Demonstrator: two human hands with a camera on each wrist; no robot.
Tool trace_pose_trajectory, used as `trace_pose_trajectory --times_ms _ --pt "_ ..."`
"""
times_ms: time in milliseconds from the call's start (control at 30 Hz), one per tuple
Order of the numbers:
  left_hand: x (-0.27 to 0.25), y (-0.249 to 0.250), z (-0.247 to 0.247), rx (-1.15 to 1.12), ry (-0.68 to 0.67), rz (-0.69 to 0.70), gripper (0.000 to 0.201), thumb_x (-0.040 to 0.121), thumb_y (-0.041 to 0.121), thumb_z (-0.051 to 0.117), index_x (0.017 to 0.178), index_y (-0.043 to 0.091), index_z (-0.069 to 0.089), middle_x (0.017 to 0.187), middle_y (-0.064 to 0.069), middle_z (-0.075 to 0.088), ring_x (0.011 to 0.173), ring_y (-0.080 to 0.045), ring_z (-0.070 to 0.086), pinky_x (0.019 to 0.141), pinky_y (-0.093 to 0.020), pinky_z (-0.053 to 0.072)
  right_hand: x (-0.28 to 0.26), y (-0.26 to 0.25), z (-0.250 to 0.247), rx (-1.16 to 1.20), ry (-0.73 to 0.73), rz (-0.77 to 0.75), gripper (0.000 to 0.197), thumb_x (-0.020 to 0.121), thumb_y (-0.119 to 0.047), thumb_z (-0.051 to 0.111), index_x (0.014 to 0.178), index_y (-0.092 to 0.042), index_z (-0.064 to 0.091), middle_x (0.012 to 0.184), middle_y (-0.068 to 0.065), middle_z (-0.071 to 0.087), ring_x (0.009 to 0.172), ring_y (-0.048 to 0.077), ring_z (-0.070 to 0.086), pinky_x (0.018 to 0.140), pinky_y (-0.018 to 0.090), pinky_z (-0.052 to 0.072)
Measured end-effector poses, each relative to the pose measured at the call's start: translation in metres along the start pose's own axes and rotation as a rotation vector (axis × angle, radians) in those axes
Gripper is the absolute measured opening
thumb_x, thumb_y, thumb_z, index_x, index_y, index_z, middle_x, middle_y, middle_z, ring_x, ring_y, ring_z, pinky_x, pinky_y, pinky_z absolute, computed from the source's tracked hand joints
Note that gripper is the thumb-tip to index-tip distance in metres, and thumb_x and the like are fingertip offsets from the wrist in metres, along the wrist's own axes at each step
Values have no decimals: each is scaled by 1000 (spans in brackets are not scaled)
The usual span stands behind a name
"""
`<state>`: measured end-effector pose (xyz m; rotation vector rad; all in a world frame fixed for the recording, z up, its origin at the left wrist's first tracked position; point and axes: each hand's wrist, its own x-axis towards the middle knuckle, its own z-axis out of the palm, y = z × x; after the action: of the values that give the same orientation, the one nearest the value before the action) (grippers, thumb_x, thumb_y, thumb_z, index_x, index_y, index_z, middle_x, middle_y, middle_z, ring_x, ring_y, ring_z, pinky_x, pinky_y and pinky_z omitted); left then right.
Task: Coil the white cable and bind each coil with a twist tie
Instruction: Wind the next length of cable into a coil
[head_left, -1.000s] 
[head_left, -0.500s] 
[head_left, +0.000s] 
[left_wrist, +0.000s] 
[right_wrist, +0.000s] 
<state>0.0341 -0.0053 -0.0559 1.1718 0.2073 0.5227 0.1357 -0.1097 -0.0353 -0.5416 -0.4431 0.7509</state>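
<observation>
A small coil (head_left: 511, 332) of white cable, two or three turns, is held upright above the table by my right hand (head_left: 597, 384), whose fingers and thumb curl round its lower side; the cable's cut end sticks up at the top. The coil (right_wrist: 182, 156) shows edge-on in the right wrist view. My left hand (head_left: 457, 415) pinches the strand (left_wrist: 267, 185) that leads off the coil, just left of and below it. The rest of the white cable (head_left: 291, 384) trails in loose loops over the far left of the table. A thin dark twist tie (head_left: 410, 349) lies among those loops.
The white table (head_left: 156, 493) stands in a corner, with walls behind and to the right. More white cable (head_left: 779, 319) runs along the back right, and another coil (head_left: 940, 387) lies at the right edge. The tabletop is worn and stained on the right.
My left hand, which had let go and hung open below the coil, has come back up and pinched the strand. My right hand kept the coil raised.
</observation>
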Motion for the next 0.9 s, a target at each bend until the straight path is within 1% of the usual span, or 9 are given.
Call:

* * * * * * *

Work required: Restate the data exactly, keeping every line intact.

Exercise response:
Demonstrator: two human hands with a camera on each wrist; no robot.
Tool trace_pose_trajectory, used as `trace_pose_trajectory --times_ms _ --pt "_ ..."`
"""
times_ms: time in milliseconds from the call's start (control at 30 Hz), one per tuple
Order of the numbers:
  left_hand: x (-0.27 to 0.25), y (-0.249 to 0.250), z (-0.247 to 0.247), rx (-1.15 to 1.12), ry (-0.68 to 0.67), rz (-0.69 to 0.70), gripper (0.000 to 0.201), thumb_x (-0.040 to 0.121), thumb_y (-0.041 to 0.121), thumb_z (-0.051 to 0.117), index_x (0.017 to 0.178), index_y (-0.043 to 0.091), index_z (-0.069 to 0.089), middle_x (0.017 to 0.187), middle_y (-0.064 to 0.069), middle_z (-0.075 to 0.088), ring_x (0.011 to 0.173), ring_y (-0.080 to 0.045), ring_z (-0.070 to 0.086), pinky_x (0.019 to 0.141), pinky_y (-0.093 to 0.020), pinky_z (-0.053 to 0.072)
  right_hand: x (-0.28 to 0.26), y (-0.26 to 0.25), z (-0.250 to 0.247), rx (-1.16 to 1.20), ry (-0.73 to 0.73), rz (-0.77 to 0.75), gripper (0.000 to 0.197), thumb_x (-0.020 to 0.121), thumb_y (-0.119 to 0.047), thumb_z (-0.051 to 0.111), index_x (0.014 to 0.178), index_y (-0.092 to 0.042), index_z (-0.064 to 0.091), middle_x (0.012 to 0.184), middle_y (-0.068 to 0.065), middle_z (-0.071 to 0.087), ring_x (0.009 to 0.172), ring_y (-0.048 to 0.077), ring_z (-0.070 to 0.086), pinky_x (0.018 to 0.140), pinky_y (-0.018 to 0.090), pinky_z (-0.052 to 0.072)
Measured end-effector poses, each relative to the pose measured at the call's start: translation in metres along the start pose's own axes and rotation as a rotation vector (axis × angle, radians) in those axes
Gripper is the absolute measured opening
thumb_x, thumb_y, thumb_z, index_x, index_y, index_z, middle_x, middle_y, middle_z, ring_x, ring_y, ring_z, pinky_x, pinky_y, pinky_z absolute, computed from the source's tracked hand joints
Note that gripper is the thumb-tip to index-tip distance in metres, and thumb_x and the like are fingertip offsets from the wrist in metres, along the wrist's own axes at each step
Values have no decimals: each is scaled by 1000 (spans in brackets are not scaled)
The usual span stands behind a name
"""
`<state>`: measured end-effector pose (xyz m; rotation vector rad; all in a world frame fixed for the recording, z up, its origin at the left wrist's first tracked position; point and axes: each hand's wrist, its own x-axis towards the middle knuckle, its own z-axis out of the palm, y = z × x; after the action: of the values that give the same orientation, the one nearest the value before the action) (grippers, thumb_x, thumb_y, thumb_z, index_x, index_y, index_z, middle_x, middle_y, middle_z, ring_x, ring_y, ring_z, pinky_x, pinky_y and pinky_z omitted); left then right.
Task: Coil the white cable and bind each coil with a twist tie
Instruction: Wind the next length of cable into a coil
[head_left, -1.000s] 
[head_left, -0.500s] 
[head_left, +0.000s] 
[left_wrist, +0.000s] 
[right_wrist, +0.000s] 
<state>0.0341 -0.0053 -0.0559 1.1718 0.2073 0.5227 0.1357 -0.1097 -0.0353 -0.5416 -0.4431 0.7509</state>
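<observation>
A small coil (head_left: 511, 332) of white cable, two or three turns, is held upright above the table by my right hand (head_left: 597, 384), whose fingers and thumb curl round its lower side; the cable's cut end sticks up at the top. The coil (right_wrist: 182, 156) shows edge-on in the right wrist view. My left hand (head_left: 457, 415) pinches the strand (left_wrist: 267, 185) that leads off the coil, just left of and below it. The rest of the white cable (head_left: 291, 384) trails in loose loops over the far left of the table. A thin dark twist tie (head_left: 410, 349) lies among those loops.
The white table (head_left: 156, 493) stands in a corner, with walls behind and to the right. More white cable (head_left: 779, 319) runs along the back right, and another coil (head_left: 940, 387) lies at the right edge. The tabletop is worn and stained on the right.
My left hand, which had let go and hung open below the coil, has come back up and pinched the strand. My right hand kept the coil raised.
</observation>
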Motion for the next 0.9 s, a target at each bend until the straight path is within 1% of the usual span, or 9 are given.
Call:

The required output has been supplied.